Go through the entries below and copy each line containing the word "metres".

[Dataset items]
⟨

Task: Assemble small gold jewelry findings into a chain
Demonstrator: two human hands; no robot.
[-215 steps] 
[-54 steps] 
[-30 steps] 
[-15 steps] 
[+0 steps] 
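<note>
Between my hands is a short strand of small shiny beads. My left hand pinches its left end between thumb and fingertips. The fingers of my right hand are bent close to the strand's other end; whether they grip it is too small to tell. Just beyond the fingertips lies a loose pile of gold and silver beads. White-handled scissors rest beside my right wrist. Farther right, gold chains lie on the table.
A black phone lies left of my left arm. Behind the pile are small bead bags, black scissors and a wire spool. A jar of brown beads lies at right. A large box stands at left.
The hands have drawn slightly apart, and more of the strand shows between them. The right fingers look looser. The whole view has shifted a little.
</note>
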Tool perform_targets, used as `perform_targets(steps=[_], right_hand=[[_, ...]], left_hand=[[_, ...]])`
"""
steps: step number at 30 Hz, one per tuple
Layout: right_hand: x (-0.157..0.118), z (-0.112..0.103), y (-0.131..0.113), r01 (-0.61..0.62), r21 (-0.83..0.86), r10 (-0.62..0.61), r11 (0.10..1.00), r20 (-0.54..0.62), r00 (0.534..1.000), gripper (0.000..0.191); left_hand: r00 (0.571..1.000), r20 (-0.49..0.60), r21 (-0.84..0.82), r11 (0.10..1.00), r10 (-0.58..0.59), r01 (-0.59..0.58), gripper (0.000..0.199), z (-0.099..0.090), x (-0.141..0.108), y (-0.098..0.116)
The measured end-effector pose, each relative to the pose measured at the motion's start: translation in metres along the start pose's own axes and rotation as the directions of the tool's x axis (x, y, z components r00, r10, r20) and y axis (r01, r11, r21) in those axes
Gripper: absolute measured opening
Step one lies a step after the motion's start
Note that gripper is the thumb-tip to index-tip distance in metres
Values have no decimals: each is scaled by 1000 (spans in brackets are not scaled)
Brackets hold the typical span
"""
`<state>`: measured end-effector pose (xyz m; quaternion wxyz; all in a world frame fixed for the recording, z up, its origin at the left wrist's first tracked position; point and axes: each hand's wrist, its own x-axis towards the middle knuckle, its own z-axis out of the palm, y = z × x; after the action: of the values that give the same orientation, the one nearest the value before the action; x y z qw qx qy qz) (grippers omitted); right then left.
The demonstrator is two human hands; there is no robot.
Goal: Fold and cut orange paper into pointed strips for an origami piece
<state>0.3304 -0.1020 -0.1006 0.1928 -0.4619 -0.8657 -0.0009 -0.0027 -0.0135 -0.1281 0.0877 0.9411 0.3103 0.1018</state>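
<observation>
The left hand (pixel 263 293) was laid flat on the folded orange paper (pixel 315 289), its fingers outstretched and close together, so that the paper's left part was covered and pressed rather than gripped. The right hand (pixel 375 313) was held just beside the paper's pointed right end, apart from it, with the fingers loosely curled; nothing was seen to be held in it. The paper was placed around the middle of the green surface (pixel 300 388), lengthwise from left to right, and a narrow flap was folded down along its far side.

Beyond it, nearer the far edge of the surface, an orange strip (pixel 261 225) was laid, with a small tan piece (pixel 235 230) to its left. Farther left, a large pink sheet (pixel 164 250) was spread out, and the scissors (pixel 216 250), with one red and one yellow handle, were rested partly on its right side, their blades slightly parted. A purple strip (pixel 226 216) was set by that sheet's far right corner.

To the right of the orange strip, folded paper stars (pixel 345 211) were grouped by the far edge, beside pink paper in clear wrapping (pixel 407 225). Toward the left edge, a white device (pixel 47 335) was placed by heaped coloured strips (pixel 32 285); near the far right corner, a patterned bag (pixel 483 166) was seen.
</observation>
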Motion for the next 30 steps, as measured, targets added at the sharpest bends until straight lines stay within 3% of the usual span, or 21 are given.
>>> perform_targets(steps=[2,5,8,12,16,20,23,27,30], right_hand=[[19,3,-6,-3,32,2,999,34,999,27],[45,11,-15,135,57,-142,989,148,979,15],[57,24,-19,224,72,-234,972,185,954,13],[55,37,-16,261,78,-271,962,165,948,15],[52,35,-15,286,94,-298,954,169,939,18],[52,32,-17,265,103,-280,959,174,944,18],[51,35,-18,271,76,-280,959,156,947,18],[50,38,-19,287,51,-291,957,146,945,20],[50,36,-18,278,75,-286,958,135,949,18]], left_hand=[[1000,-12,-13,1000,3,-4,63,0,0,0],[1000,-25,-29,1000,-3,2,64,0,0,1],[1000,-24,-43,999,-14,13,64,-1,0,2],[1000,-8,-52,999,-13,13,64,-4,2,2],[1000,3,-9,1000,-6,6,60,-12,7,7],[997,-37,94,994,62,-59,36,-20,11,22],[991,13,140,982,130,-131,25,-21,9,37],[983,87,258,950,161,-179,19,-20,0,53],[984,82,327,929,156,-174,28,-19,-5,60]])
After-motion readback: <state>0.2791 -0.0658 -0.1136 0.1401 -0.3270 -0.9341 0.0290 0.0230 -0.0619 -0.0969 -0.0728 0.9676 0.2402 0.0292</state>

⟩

**Written response:**
The measured end-effector pose, each relative to the pose measured at the motion's start: translation in metres along the start pose's own axes and rotation as the directions of the tool's x axis (x, y, z components r00, r10, r20) and y axis (r01, r11, r21) in those axes
Note that gripper is the thumb-tip to index-tip distance in metres

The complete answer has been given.